WHAT YOU SHOULD DO: Below are entries. Copy exactly the lines running from the line that holds "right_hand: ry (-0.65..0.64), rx" to the line that holds "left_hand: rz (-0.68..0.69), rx", with both ends included.

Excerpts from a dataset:

+-------+

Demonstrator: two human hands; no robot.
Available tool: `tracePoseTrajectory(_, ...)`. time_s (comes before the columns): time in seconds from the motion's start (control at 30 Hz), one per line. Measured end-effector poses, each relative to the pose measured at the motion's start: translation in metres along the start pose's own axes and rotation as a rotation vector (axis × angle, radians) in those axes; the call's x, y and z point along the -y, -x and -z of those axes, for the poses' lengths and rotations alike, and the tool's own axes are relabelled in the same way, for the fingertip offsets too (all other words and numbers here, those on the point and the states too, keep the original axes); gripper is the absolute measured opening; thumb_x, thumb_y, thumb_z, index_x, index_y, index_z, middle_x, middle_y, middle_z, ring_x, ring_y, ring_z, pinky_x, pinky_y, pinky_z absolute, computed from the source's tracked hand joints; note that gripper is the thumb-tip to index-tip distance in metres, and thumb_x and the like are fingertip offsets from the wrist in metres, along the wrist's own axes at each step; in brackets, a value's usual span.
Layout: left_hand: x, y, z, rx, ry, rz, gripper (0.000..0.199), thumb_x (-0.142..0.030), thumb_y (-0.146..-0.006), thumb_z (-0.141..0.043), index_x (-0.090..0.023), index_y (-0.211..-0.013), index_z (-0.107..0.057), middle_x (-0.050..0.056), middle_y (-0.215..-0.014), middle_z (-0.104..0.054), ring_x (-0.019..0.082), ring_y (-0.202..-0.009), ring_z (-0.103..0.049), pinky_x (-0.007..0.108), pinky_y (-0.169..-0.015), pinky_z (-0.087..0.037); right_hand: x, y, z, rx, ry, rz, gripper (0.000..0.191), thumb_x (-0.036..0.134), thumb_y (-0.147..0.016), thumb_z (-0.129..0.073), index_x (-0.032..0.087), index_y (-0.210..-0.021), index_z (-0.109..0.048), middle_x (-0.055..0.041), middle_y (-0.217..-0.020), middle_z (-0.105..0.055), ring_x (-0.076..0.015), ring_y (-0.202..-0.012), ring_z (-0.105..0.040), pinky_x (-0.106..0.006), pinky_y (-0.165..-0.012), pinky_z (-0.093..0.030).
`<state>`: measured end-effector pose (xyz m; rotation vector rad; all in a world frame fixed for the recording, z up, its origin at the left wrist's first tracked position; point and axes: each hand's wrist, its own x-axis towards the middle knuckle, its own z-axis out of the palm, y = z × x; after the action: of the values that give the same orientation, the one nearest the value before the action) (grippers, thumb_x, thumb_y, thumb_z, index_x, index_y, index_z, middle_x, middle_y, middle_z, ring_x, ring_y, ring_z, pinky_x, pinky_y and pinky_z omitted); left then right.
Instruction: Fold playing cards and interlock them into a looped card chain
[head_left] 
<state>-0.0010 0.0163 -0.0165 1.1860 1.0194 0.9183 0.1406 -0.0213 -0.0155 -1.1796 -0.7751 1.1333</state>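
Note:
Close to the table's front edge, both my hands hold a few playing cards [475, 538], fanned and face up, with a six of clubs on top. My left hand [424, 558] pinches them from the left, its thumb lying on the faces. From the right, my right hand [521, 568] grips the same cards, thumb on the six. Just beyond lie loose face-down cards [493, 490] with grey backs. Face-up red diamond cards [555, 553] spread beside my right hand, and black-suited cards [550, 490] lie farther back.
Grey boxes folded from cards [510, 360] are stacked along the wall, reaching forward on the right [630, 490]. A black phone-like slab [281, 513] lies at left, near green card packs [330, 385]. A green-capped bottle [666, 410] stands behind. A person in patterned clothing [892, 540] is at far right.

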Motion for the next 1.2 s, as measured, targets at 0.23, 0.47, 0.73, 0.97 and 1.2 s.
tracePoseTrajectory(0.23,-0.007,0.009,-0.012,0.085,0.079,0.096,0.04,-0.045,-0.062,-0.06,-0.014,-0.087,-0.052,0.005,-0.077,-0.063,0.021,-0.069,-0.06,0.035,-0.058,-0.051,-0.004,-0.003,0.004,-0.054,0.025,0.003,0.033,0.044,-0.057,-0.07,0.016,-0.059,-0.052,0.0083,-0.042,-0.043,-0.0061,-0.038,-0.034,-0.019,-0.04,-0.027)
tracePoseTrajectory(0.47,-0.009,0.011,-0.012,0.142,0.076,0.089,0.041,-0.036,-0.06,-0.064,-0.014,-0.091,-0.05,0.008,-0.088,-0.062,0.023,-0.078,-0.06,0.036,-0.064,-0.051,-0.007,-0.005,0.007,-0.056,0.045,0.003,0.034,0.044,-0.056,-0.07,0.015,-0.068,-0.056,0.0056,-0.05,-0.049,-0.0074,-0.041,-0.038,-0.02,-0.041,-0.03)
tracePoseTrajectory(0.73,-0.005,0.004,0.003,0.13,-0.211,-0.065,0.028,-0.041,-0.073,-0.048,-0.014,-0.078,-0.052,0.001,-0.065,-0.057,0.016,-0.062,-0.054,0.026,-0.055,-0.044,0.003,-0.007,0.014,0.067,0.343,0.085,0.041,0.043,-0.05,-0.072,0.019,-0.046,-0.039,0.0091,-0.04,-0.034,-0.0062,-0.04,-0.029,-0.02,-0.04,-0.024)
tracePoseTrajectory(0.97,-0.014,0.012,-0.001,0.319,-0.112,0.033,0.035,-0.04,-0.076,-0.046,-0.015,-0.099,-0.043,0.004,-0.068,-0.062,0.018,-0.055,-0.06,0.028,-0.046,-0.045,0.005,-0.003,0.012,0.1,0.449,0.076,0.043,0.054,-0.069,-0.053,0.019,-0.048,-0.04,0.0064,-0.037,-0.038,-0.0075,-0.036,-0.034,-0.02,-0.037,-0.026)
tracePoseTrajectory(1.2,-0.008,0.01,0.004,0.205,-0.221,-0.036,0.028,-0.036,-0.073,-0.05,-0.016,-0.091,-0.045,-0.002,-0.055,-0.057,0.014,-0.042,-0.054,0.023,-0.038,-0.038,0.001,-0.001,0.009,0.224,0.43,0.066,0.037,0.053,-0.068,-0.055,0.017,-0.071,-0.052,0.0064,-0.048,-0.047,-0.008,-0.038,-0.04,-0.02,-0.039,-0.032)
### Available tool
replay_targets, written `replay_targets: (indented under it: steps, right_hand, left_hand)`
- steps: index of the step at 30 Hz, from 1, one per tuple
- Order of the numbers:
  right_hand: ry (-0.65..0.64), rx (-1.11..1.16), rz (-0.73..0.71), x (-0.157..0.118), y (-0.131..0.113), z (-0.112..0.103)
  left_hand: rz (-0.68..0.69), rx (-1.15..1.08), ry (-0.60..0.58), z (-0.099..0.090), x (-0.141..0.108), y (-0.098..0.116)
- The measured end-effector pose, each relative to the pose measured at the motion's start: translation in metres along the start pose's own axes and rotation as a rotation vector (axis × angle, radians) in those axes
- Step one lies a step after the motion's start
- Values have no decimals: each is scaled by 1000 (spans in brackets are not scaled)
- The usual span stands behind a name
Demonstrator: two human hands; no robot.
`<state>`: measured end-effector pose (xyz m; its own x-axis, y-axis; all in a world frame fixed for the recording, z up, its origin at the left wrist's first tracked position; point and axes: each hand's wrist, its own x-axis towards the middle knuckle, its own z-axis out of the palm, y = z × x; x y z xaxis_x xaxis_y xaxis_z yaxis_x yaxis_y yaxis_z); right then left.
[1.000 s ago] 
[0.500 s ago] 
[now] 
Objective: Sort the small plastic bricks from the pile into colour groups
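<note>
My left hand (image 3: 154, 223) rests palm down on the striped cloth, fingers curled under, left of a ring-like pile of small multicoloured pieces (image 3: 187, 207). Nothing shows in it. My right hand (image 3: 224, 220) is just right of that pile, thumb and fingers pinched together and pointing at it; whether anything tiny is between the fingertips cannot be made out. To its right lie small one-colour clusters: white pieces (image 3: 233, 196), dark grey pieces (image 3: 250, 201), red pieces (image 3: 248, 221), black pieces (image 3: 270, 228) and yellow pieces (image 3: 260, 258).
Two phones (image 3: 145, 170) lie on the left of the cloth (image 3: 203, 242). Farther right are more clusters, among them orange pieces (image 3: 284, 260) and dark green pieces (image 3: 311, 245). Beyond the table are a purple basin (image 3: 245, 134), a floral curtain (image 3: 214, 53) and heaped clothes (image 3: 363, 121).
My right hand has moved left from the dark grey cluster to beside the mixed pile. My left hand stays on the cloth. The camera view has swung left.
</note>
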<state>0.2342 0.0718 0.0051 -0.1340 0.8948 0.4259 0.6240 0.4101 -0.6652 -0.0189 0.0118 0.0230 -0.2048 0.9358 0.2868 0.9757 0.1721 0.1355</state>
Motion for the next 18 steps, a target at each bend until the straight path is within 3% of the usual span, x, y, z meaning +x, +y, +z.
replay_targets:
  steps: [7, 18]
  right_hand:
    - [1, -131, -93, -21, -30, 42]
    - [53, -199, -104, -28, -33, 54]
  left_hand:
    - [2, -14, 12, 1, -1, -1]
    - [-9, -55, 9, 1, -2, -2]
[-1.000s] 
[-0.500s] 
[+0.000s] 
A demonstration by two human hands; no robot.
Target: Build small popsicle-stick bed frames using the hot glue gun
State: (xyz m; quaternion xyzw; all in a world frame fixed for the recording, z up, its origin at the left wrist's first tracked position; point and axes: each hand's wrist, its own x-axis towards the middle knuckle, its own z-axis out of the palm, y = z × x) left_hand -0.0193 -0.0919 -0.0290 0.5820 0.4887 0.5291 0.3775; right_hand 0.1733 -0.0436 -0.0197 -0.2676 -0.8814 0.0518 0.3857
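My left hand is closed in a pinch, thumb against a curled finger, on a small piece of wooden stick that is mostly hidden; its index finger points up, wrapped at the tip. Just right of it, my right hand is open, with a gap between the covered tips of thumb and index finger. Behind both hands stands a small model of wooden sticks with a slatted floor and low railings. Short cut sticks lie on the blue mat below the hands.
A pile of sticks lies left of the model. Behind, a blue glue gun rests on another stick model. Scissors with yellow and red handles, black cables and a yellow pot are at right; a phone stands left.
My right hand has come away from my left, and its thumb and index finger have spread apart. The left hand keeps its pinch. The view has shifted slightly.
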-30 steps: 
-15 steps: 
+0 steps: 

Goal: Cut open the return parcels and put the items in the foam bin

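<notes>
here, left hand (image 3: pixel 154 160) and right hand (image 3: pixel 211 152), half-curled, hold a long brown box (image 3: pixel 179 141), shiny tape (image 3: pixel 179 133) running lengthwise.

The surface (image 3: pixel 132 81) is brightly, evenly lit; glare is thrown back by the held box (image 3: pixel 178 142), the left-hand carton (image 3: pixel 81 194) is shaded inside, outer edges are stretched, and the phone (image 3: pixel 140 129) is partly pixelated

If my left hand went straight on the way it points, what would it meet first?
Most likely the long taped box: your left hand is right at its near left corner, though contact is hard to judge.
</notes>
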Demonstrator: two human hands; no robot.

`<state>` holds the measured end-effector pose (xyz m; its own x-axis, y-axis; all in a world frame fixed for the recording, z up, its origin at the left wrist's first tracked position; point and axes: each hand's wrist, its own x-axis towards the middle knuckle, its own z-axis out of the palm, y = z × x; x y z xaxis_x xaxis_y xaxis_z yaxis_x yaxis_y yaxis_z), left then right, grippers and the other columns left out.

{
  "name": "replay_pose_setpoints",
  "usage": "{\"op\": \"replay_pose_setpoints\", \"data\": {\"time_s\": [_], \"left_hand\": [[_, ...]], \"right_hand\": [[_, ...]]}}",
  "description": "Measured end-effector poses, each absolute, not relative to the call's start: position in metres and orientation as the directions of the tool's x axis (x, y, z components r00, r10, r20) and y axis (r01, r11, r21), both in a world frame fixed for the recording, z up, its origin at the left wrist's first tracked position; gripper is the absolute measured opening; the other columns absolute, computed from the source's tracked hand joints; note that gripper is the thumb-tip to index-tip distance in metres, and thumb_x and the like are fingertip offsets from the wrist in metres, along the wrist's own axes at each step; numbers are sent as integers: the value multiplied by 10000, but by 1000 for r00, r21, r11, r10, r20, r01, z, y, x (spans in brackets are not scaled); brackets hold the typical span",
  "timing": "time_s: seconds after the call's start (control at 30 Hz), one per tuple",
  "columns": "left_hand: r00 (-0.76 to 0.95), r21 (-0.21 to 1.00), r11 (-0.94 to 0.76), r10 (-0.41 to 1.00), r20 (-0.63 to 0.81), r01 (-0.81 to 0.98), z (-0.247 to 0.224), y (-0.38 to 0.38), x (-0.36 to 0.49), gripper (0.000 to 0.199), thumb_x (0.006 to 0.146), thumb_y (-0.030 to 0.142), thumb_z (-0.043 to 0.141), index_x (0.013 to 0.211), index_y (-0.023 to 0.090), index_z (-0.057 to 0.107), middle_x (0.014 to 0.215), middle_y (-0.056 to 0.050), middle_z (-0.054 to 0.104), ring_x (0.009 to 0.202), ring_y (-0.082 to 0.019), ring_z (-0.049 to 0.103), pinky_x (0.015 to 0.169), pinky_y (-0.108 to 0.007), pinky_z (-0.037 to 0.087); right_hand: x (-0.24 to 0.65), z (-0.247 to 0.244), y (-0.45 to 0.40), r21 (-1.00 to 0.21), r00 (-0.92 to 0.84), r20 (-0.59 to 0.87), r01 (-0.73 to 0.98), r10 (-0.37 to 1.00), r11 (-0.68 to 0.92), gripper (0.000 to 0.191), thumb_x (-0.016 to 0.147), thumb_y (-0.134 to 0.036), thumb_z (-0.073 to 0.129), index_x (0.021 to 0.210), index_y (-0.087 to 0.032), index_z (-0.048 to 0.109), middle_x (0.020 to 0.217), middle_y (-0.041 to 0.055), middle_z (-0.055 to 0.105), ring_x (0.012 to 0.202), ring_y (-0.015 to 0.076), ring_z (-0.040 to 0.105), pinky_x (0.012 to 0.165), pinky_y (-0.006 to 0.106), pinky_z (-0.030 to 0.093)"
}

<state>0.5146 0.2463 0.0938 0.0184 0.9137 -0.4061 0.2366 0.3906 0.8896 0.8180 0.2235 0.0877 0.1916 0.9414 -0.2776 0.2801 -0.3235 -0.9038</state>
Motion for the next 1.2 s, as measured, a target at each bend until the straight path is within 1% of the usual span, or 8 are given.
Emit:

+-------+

RESPONSE AREA:
  right_hand: ry (-0.65..0.64), rx (-1.11..1.16), rz (-0.73..0.71), x (-0.157..0.118), y (-0.131..0.113), z (-0.112..0.103)
  left_hand: rz (-0.68..0.69), rx (-1.15..1.08), ry (-0.60..0.58), z (-0.099..0.090), x (-0.141..0.108), y (-0.098..0.116)

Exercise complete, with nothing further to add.